* [GIVEN INFORMATION]

====

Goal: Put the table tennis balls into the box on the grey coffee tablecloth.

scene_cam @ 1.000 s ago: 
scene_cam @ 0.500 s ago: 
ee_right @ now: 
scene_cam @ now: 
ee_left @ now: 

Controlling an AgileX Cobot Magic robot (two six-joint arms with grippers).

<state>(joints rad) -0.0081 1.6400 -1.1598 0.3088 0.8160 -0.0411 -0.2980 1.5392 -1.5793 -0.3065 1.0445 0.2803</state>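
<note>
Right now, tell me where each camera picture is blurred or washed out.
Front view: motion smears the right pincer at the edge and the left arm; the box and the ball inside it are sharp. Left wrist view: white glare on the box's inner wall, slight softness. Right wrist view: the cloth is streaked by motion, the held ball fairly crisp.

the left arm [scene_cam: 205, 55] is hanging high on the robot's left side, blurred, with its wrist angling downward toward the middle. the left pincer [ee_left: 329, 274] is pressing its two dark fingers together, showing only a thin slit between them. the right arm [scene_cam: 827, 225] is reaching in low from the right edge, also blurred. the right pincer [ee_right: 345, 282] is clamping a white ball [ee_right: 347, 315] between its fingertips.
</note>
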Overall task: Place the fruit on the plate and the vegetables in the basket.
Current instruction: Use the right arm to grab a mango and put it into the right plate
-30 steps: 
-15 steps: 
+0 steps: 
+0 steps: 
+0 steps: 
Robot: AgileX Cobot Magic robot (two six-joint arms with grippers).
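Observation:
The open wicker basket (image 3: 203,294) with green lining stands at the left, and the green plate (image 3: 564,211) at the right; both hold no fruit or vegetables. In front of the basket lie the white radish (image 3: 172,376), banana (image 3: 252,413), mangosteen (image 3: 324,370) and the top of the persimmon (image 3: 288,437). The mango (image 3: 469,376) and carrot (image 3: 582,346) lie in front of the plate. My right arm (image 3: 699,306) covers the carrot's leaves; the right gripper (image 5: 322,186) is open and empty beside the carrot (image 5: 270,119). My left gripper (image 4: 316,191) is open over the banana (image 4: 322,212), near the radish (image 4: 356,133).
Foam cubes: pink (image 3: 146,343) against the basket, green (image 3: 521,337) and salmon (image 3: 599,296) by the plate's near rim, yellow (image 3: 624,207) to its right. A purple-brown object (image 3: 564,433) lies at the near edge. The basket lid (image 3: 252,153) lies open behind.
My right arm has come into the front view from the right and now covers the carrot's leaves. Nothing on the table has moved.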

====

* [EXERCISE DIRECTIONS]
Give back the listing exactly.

* [RESPONSE TO THE EXERCISE]
Goal: Put the table tennis balls into the box on the grey coffee tablecloth.

scene_cam @ 1.000 s ago: 
scene_cam @ 0.500 s ago: 
ee_right @ now: 
scene_cam @ now: 
ee_left @ now: 

Controlling an AgileX Cobot Magic robot (two six-joint arms with grippers).

<state>(joints rad) -0.0081 1.6400 -1.1598 0.3088 0.8160 -0.0411 -0.2980 1.5392 -1.5793 -0.3065 1.0445 0.2803</state>
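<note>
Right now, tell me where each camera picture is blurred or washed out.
Front view: motion smears the right pincer at the edge and the left arm; the box and the ball inside it are sharp. Left wrist view: white glare on the box's inner wall, slight softness. Right wrist view: the cloth is streaked by motion, the held ball fairly crisp.

the left arm [scene_cam: 205, 55] is hanging high on the robot's left side, blurred, with its wrist angling downward toward the middle. the left pincer [ee_left: 329, 274] is pressing its two dark fingers together, showing only a thin slit between them. the right arm [scene_cam: 827, 225] is reaching in low from the right edge, also blurred. the right pincer [ee_right: 345, 282] is clamping a white ball [ee_right: 347, 315] between its fingertips.
</note>
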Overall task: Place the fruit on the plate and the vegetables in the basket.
Current instruction: Use the right arm to grab a mango and put it into the right plate
-30 steps: 
-15 steps: 
+0 steps: 
+0 steps: 
+0 steps: 
Robot: AgileX Cobot Magic robot (two six-joint arms with grippers).
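Observation:
The open wicker basket (image 3: 203,294) with green lining stands at the left, and the green plate (image 3: 564,211) at the right; both hold no fruit or vegetables. In front of the basket lie the white radish (image 3: 172,376), banana (image 3: 252,413), mangosteen (image 3: 324,370) and the top of the persimmon (image 3: 288,437). The mango (image 3: 469,376) and carrot (image 3: 582,346) lie in front of the plate. My right arm (image 3: 699,306) covers the carrot's leaves; the right gripper (image 5: 322,186) is open and empty beside the carrot (image 5: 270,119). My left gripper (image 4: 316,191) is open over the banana (image 4: 322,212), near the radish (image 4: 356,133).
Foam cubes: pink (image 3: 146,343) against the basket, green (image 3: 521,337) and salmon (image 3: 599,296) by the plate's near rim, yellow (image 3: 624,207) to its right. A purple-brown object (image 3: 564,433) lies at the near edge. The basket lid (image 3: 252,153) lies open behind.
My right arm has come into the front view from the right and now covers the carrot's leaves. Nothing on the table has moved.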

This answer leaves nothing further to address.